Eine leere Wand mit Bildern, Fotos oder Texten wie Lebensweisheiten zu füllen, ist keine schlechte Idee, zumal eine Sammlung aus unterschiedlich großen Rahmen an einer Wand im Moment voll im Trend liegt. Doch wer nicht genügend Zeit und Geduld hat, Bilder zu sammeln und sich zu überlegen welches wohin kommt, der läuft Gefahr beim direkten Loslegen sich ein Wirrwarr an die Wand zu nageln, das nicht nur weniger trendy ist, sondern auch wie hingehauen aussieht.

 

4. Oberschränke adieu

Eine Küche ohne Oberschränke ist in diesem Jahr im Trend.
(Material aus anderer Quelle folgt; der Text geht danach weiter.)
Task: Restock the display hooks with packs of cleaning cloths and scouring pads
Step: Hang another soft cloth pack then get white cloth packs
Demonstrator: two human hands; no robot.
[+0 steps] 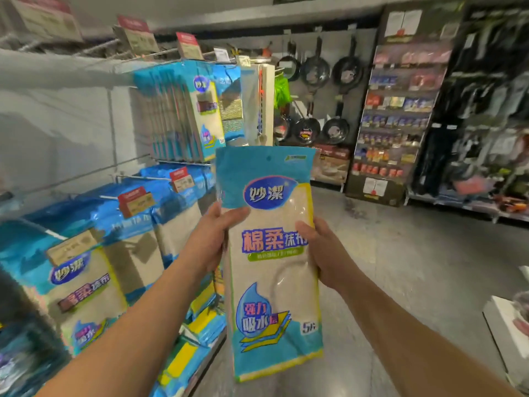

Sie soll dadurch offener und weniger massiv wirken und sich mehr in den Raum einfinden mit Esstisch und Co. Doch wer kann es sich leisten gerade in der Küche an Stauraum zu sparen? Außerdem ist es viel angenehmer sich die Gläser einfach aus dem Schrank zu holen, anstatt sich jedes mal zu bücken.

 

5. Weiße Wände, weiße Möbel, weiße Böden

Natürlich wirkt Weiß sehr modern, sauber und lässt sich mit allem kombinieren, doch man kann es auch übertreiben. Dann sieht ein Raum eher kalt und steril aus. Manches weiße Zimmer im Katalog sieht aus wie ein modernes, abstraktes Kunstwerk und nicht wie ein gemütliches Heim und ganz ehrlich: Wer will das sauber halten?